Concrètement, cela signifie : des sous-couches d’étanchéité plus généreuses, des solins en métal ouvré (et non plus en aluminium standard), des systèmes de drainage repensés pour des volumes d’eau plus importants en peu de temps, et des choix de matériaux résistants à des écarts thermiques plus grands. Plusieurs fabricants québécois, dont Soprema, ont déjà adapté leurs gammes en conséquence. Les autres suivront.
Le défi du recrutement et la robotisation
La pénurie de couvreurs qualifiés, déjà aiguë en 2026, ne se résorbera pas naturellement. La Commission de la construction du Québec estime qu’il faudrait former 15 à 20 % de couvreurs supplémentaires par année juste pour maintenir les niveaux actuels — ce qui n’est pas en voie de se réaliser. La conséquence prévisible : automatisation partielle des chantiers.
Les premiers robots de pose de bardeau, déjà testés en Europe et en Amérique du Sud, devraient apparaître au Québec vers 2028. Ils ne remplaceront pas les couvreurs, mais ils accéléreront certaines tâches répétitives et permettront aux entrepreneurs de prendre plus de chantiers avec la même équipe humaine. Cela compensera en partie la pénurie, mais pas complètement.

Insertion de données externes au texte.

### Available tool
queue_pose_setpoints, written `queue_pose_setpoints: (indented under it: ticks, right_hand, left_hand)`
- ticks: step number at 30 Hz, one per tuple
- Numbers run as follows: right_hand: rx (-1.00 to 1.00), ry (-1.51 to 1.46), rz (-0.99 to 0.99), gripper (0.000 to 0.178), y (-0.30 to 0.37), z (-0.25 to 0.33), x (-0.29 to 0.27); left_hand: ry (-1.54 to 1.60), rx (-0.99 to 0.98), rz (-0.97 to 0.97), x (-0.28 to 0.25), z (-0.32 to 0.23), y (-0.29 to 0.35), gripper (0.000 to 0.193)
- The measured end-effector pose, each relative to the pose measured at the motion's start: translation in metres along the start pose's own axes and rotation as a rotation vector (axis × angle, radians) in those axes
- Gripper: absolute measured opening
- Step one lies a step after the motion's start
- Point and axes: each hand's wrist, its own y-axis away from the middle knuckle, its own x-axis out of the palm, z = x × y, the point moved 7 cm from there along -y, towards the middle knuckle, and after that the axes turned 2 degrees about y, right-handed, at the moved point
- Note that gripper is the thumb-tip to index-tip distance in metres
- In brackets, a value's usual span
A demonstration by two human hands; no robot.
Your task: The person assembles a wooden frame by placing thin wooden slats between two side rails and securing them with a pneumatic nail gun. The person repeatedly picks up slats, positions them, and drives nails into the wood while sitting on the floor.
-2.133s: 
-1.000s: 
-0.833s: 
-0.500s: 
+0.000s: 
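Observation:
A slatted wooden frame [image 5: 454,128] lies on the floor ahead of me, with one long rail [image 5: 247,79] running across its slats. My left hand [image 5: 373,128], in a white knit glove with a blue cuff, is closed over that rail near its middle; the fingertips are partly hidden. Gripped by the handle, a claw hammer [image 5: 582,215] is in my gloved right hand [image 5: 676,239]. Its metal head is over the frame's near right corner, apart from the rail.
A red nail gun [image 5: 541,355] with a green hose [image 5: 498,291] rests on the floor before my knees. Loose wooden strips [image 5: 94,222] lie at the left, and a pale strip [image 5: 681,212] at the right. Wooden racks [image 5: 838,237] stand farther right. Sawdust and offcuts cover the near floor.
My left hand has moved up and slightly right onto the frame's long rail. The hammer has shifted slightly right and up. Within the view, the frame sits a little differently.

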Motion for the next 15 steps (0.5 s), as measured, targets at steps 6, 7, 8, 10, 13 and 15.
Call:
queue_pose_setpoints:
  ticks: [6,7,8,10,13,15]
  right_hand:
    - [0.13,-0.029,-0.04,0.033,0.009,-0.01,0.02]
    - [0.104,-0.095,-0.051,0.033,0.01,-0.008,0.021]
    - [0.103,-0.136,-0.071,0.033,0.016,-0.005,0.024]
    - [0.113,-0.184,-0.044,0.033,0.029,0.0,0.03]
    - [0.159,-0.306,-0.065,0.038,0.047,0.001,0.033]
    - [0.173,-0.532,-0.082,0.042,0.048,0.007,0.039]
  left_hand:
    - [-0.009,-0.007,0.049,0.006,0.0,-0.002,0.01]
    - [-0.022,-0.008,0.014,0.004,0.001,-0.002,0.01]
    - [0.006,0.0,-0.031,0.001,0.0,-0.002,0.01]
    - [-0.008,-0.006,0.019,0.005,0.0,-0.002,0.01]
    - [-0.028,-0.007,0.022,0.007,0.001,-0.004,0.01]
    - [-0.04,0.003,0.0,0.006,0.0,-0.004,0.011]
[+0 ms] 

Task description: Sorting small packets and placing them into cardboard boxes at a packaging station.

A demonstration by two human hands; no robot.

Que faut-il faire dès maintenant?
Pour un propriétaire lavallois qui pense à l’avenir de sa toiture, trois actions concrètes : documenter l’état actuel par une inspection professionnelle même si tout semble bien, planifier le remplacement à un horizon de 3 à 5 ans (et non d’urgence), et se renseigner sérieusement sur les options émergentes avant de signer une soumission classique.
Une quatrième action mérite mention : engager une conversation avec un entrepreneur local de confiance avant d’avoir un besoin pressant. Les meilleures entreprises lavalloises construisent leur carnet de commandes 12 à 18 mois d’avance. Les propriétaires qui établissent une relation tôt obtiennent une priorité sur les créneaux, des conseils plus personnalisés, et souvent des prix plus stables que ceux qui se présentent en mode urgence.
Les changements à venir ne sont pas spéculatifs. Ils sont déjà en marche dans les ateliers, les laboratoires, et les bureaux des fabricants. Ce qui était exotique en 2020 est ordinaire en 2026, et ce qui est exotique aujourd’hui sera ordinaire en 2030. Les propriétaires qui s’informent maintenant prennent une longueur d’avance que les autres devront rattraper plus tard, souvent dans l’urgence. Et dans une industrie où l’urgence coûte typiquement 30 à 40 % de plus que la planification, cette différence vaut le détour.